Scan the listing below. Report each line that includes "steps".

*** SOURCE DATA ***

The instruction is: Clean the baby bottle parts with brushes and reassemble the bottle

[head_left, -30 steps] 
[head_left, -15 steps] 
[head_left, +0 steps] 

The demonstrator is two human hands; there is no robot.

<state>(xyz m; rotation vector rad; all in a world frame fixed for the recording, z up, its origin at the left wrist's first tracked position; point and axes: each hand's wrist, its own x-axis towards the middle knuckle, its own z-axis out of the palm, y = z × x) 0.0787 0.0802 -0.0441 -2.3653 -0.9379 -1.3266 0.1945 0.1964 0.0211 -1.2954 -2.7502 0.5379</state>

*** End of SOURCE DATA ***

EXERCISE SOLUTION:
[head_left, -30 steps] 
[head_left, -15 steps] 
[head_left, +0 steps] 

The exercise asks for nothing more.